Task objective:
Please reproduce exactly the lines from the start of the records through the one containing "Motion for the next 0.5", and nothing more.

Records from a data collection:
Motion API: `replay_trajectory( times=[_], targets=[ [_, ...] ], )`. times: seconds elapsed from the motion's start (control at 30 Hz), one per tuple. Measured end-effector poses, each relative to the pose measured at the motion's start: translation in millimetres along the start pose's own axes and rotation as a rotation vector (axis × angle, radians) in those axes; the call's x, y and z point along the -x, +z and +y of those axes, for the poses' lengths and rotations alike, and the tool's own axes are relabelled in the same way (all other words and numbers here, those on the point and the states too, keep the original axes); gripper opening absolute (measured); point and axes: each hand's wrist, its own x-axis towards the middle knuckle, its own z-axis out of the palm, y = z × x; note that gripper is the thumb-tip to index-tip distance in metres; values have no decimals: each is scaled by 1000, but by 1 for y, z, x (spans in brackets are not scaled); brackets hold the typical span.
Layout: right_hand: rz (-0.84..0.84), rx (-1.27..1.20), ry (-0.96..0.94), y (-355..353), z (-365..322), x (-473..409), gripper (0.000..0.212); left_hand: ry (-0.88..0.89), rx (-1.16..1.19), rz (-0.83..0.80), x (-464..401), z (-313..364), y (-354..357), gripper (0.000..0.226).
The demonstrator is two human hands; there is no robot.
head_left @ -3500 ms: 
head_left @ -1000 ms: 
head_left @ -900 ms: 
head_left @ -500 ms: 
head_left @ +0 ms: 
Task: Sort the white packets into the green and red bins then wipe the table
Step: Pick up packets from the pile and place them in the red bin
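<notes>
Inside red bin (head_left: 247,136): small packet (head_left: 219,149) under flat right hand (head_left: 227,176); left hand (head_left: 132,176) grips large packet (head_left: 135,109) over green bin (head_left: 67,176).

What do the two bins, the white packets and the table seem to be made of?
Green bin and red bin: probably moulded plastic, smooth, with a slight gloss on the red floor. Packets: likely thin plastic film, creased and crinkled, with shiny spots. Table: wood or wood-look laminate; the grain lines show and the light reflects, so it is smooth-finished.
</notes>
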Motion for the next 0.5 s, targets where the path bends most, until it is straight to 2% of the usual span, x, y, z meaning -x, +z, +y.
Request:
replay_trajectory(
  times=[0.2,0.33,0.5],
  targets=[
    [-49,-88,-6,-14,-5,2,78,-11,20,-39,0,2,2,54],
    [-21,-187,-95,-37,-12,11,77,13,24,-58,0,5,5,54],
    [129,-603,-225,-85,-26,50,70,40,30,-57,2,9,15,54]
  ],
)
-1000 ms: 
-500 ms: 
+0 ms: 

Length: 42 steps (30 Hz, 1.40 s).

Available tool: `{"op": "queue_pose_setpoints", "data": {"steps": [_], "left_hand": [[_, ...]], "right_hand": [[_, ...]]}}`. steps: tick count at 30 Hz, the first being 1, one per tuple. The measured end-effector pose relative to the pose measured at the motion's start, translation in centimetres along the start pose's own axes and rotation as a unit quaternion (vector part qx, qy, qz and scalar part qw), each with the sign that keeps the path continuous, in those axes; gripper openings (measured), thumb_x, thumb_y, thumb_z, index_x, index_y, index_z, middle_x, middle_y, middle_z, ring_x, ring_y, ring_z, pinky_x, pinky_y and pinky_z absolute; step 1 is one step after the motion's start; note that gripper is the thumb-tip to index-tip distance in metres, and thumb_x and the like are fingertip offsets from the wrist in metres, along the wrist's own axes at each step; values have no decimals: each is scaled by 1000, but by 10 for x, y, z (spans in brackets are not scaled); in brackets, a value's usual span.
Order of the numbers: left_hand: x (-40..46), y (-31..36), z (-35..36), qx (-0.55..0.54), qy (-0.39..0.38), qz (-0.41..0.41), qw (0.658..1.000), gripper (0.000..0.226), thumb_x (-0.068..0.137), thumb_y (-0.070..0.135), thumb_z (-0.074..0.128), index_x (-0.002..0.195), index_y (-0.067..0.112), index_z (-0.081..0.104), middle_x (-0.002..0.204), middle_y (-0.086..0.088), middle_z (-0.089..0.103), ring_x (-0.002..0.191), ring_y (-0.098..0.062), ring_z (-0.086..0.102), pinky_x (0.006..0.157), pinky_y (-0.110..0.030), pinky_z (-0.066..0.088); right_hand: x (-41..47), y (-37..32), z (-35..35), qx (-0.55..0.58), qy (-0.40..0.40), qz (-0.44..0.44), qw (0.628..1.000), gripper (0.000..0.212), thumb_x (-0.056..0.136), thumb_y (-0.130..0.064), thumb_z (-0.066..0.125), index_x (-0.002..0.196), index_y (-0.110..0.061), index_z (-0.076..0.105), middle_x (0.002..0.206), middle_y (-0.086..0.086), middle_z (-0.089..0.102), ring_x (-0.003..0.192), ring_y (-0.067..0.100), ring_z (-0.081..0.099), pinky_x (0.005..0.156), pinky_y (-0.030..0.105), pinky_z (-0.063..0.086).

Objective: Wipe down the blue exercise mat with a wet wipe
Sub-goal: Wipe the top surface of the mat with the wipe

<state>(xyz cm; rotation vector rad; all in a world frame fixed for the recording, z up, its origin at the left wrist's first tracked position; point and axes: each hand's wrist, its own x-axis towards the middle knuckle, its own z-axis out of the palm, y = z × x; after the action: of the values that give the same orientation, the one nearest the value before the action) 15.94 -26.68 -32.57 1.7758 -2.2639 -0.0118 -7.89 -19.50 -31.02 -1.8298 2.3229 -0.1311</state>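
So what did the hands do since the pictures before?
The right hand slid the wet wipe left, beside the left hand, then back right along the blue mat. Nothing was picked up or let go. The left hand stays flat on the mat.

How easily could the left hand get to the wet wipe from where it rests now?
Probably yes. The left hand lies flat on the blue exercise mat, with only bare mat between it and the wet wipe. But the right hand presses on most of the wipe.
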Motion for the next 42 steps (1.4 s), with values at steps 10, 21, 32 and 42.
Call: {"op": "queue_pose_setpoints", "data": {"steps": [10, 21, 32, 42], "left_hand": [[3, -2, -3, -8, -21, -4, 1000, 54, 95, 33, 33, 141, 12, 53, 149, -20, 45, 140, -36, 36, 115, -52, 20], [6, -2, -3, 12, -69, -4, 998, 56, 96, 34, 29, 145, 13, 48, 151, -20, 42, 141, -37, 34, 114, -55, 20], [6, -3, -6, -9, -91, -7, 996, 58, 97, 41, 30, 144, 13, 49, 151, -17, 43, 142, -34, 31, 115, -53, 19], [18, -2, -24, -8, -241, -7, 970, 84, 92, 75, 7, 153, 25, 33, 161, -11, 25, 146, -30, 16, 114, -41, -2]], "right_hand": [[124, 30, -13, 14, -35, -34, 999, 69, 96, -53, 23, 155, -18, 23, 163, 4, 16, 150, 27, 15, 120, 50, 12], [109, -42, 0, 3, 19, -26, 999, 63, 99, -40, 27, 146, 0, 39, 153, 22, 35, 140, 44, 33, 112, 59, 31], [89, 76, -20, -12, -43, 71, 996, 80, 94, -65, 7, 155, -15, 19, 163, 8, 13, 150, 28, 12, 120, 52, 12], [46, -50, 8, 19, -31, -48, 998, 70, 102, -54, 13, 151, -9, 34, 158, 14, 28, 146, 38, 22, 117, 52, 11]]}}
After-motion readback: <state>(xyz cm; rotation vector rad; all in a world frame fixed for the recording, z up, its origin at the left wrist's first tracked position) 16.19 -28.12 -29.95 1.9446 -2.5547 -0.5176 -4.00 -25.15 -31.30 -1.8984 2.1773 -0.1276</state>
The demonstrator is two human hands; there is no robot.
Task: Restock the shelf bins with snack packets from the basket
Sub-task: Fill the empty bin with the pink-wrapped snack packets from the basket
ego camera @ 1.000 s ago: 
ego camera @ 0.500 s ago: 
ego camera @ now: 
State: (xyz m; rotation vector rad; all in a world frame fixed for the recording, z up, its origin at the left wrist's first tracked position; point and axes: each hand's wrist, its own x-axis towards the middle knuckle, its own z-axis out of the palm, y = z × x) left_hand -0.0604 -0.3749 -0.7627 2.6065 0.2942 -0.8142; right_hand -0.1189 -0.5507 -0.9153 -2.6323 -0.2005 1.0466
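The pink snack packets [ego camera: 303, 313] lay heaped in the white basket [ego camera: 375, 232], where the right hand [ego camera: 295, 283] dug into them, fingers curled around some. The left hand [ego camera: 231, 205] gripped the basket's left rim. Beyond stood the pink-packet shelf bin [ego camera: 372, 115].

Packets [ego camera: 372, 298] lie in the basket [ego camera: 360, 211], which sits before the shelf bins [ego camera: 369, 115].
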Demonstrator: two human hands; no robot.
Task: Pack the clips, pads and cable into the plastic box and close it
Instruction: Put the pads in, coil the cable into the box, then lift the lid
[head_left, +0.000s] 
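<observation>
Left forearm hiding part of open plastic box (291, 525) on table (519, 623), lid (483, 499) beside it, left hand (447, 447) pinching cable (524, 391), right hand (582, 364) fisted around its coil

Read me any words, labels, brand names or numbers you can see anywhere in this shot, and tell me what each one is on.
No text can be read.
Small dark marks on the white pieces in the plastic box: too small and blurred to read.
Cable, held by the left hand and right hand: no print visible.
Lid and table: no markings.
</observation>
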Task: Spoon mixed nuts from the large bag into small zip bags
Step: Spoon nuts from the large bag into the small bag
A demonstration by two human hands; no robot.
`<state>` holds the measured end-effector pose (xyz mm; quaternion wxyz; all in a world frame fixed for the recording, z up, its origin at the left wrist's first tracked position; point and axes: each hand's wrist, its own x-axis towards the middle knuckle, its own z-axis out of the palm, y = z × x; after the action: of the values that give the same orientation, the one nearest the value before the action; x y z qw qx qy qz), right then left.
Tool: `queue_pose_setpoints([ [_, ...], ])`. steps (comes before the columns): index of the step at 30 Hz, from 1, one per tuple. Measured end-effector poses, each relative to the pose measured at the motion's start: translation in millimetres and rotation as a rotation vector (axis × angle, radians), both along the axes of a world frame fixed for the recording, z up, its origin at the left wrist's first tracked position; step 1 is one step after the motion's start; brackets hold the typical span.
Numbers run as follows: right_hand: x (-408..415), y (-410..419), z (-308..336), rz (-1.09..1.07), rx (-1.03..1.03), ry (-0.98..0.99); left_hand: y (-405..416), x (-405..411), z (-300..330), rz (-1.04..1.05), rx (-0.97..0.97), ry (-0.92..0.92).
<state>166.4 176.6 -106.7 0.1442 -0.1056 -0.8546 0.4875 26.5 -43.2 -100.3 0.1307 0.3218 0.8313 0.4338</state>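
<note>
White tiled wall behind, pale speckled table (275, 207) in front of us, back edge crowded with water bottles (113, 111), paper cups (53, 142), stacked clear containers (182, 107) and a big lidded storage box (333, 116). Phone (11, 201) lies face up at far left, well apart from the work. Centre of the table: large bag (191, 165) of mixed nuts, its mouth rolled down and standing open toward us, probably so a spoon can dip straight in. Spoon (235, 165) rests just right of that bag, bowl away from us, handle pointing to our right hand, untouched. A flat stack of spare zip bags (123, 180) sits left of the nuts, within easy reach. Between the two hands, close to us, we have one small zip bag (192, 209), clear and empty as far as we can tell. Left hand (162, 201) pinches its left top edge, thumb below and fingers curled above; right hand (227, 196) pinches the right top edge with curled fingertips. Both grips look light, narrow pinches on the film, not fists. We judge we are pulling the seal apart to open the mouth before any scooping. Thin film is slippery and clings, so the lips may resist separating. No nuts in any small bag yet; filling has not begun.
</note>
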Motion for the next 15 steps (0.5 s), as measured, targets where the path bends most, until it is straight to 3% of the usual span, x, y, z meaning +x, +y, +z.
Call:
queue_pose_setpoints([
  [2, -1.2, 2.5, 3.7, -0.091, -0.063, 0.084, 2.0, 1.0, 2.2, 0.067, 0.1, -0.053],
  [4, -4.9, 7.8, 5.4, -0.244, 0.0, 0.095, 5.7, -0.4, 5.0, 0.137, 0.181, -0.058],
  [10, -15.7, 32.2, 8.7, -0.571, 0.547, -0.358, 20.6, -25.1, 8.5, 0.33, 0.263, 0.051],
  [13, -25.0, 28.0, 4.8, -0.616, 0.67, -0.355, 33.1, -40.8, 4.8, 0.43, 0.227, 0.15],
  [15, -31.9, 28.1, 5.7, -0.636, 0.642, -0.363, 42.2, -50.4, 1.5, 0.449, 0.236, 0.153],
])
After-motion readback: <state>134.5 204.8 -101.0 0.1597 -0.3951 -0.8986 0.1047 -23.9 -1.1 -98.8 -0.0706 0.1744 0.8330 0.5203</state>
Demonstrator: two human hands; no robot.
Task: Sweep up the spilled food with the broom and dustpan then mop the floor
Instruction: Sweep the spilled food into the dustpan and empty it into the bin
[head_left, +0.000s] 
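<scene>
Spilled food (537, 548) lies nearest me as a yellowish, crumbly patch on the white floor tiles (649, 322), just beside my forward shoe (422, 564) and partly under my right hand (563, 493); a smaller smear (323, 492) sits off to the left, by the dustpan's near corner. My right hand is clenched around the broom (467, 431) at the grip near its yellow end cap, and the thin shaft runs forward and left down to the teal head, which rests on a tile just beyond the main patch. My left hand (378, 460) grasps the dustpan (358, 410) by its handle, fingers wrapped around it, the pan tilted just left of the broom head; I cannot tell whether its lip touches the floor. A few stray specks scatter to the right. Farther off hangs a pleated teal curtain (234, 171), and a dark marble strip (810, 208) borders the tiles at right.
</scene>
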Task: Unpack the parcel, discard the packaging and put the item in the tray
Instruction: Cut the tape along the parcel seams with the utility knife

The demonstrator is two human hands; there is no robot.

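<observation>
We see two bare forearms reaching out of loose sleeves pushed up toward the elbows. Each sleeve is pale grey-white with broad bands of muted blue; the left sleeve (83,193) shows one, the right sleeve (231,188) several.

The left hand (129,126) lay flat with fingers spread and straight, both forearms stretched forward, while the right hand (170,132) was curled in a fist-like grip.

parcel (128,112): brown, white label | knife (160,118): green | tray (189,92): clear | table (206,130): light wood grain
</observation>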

Exercise result:
Motion API: `replay_trajectory( times=[_], targets=[ [_, ...] ], )`. times: seconds elapsed from the motion's start (control at 30 Hz), one per tuple. Measured end-effector poses, each relative to the pose measured at the motion's start: translation in millimetres along the start pose's own axes and rotation as a rotation vector (axis × angle, radians) in those axes; the call's x, y and z point along the -x, +z and +y of those axes, for the poses' lengths and rotations alike, and the tool's own axes are relabelled in the same way (all other words and numbers here, those on the point and the states too, keep the original axes); gripper opening absolute (measured); point and axes: each hand's wrist, its own x-axis towards the middle knuckle, its own z-axis out of the palm, y = z × x; note that gripper is the thumb-tip to index-tip distance in metres; values have no decimals: each is scaled by 1000, but by 1 for y, z, x (spans in brackets are not scaled); brackets hold the typical span.
Layout: right_hand: rz (-0.84..0.84), rx (-1.27..1.20), ry (-0.96..0.94), y (-355..353), z (-365..322), x (-473..409), gripper (0.000..0.212); left_hand: ry (-0.88..0.89), rx (-1.16..1.19), rz (-0.83..0.80), x (-464..401), z (-313..364), y (-354..357), gripper (0.000..0.226).
The demonstrator is two human hands; there is no robot.
head_left @ -3500 ms: 
head_left @ -1000 ms: 
head_left @ -900 ms: 
head_left @ -500 ms: 
head_left @ +0 ms: 
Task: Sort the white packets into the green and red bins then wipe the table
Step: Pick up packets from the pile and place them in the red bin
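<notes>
Inside red bin (head_left: 247,136): small packet (head_left: 219,149) under flat right hand (head_left: 227,176); left hand (head_left: 132,176) grips large packet (head_left: 135,109) over green bin (head_left: 67,176).

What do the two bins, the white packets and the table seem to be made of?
Green bin and red bin: probably moulded plastic, smooth, with a slight gloss on the red floor. Packets: likely thin plastic film, creased and crinkled, with shiny spots. Table: wood or wood-look laminate; the grain lines show and the light reflects, so it is smooth-finished.
</notes>
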Motion for the next 0.5 s, targets where the path bends most, until it is straight to 2% of the usual span, x, y, z meaning -x, +z, +y.

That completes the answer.